The Federal Government has no Authority over a State Militia when not in Federal Service

The only powers granted to the federal government concerning the militias of the several States, other than the power to call them into the service of the United States (Article 1, Section 8, Clause 15), are found in Clause 16. When not in the service of the United States, the federal government has ZERO authority over a State militia, their individual members, or their firearms. There is not a single provision in the Constitution that grants the federal government the power to prevent State militias or their members from acquiring and possessing firearms. In fact, Clause 16 specifically requires the States to maintain armed militias, independent of the federal government, because Congress can call them into the service of the United States at any moment and require them to be armed pursuant to Clause 16.

The Federal Government has no Power to Disarm a Militia or its Members

Federal control of the militias of the several States was the subject of heated debate in the individual State Ratifying Conventions. The following excerpts from the 1788 debate in the Virginia Ratifying Convention refute any assertion that Congress can disarm or prevent a State militia or its members from possessing “military type” firearms:

Mr. JOHN MARSHALL “The state governments do not derive their powers from the general government… The state legislatures had the power to command and govern their militia before, and still have it, undeniably, unless there is something in this Constitution that takes it away… But the power given to the states by the people is not taken away; for the Constitution does not say so. The truth is, that when power is given to the general legislature, if it was in the state legislatures before, both shall exercise it, unless there be an incompatibility in the exercise by one to that of the other, or negative words precluding the state governments from it. But there are no negative words here. It rests, therefore with the states. To me it appears, then, unquestionable that the state governments can call forth the militia, in case the Constitution should be adopted, in the same manner as they could have done before its adoption… All the restraints intended to be laid on the state governments (besides where an exclusive power is expressly given to the Congress) are contained in the 10th section of the 1st article. This power is not included in the restrictions in that section. But what excludes every possibility of doubt, is the last part of it– that “no state shall engage in war, unless actually invaded, or in such imminent danger as will not admit of delay.” When invaded, they can engage in war, as also when in imminent danger. This proves that the states can use the militia when they find it necessary.”

Marshall’s remarks totally invalidate any general ban on “military type” firearms. He noted the Constitution (Art. I, Sec. 10, Cl. 3) forbids the States from engaging in war, “unless actually invaded, or in such imminent Danger as will not admit of delay.” The Constitution, through the above clause, authorizes the States to use their militia to engage in war without consulting Congress. How could the States, as noted by Marshall, engage in war to protect their borders if Congress had the power to prevent their militiamen from possessing a military type weapon? This State power is independent and separate from the powers delegated to the federal government concerning the limited use and control of a State militia.

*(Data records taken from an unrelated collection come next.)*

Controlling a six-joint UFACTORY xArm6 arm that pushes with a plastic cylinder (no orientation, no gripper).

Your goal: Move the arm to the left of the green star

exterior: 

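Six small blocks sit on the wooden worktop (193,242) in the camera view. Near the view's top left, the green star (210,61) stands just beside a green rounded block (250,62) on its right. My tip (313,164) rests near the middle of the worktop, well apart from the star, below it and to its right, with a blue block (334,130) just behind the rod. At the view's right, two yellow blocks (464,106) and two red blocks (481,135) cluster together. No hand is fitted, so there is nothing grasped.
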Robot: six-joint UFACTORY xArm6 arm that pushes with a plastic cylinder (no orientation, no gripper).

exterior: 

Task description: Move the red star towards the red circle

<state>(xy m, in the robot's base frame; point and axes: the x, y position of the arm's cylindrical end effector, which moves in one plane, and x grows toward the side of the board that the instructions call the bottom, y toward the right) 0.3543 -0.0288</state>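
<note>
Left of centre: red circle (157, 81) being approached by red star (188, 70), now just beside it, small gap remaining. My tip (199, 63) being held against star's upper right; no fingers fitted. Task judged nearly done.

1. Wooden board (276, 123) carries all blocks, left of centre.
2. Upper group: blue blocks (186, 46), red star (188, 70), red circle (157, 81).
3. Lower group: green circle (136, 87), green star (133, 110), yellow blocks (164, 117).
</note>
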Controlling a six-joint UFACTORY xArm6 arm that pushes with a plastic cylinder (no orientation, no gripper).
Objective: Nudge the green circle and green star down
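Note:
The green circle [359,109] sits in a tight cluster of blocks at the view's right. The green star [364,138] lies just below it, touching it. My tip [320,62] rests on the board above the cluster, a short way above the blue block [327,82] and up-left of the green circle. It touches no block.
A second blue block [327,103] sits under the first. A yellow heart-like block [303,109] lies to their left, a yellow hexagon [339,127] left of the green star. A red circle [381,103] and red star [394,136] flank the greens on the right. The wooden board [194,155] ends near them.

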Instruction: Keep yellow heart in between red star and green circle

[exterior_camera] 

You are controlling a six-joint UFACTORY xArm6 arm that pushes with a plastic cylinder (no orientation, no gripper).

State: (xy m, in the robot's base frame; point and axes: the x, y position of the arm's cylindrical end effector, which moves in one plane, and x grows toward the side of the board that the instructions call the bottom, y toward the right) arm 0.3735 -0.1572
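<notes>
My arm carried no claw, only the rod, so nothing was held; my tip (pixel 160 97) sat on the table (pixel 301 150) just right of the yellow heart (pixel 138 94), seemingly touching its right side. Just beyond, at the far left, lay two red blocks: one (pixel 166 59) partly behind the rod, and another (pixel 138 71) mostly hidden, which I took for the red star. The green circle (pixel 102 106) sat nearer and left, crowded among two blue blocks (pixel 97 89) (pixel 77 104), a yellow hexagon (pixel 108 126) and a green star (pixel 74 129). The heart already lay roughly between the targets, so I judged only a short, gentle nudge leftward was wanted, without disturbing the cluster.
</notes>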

As the debates continued, Marshall, who would later become Chief Justice of the United States Supreme Court stated:

“[T]hat the power of governing the militia was not vested in the states by implication, because, being possessed of it antecedent to the adoption of the government, and not being divested of it by any grant or restriction in the Constitution, they must necessarily be as fully possessed of it as ever they had been.”

Marshall noted that the States had the indisputable power to control their militias prior to the adoption of the Constitution and they retained that power unless they agreed to surrender it. As shown by Marshall, the States had the exclusive power to arm their militias independent of Congress, the Constitution, or any subsequent amendment. Thus, Congress cannot abrogate the right of members of a State militia to purchase or posses “military type” firearms.

If the federal government had the power to penetrate the sovereignty of a State and impose general bans on “military type” firearms, then it could disarm their militias and render them useless. This would be contrary to and in conflict with Article I, Section 10.

Who are the Militia?

Many Americans might be surprised to learn that they are, were, or will be a member of the militia under both state and federal law. For purposes of federal law, the composition and classes of the militia are defined in Title 10 of the United States Code, Section 311:

(a) The militia of the United States consists of all able-bodied males at least 17 years of age and, except as provided in section 313 of title 32, under 45 years of age who are, or who have made a declaration of intention to become, citizens of the United States and of female citizens of the United States who are members of the National Guard.

(b) The classes of the militia are-

(1) the organized militia, which consists of the National Guard and the Naval Militia; and 

(2) the unorganized militia, which consists of the members of the militia who are not members of the National Guard or the Naval Militia.

Since the National Guard of a State is a sub-component of the militia of the United States (i.e., State militias in the service of the United States), and members of the militia can be required to provide their own military weapon pursuant to Clause 16, a general “military type” firearms ban imposed by a State cannot be applied to an individual who meets the statutory definitions above.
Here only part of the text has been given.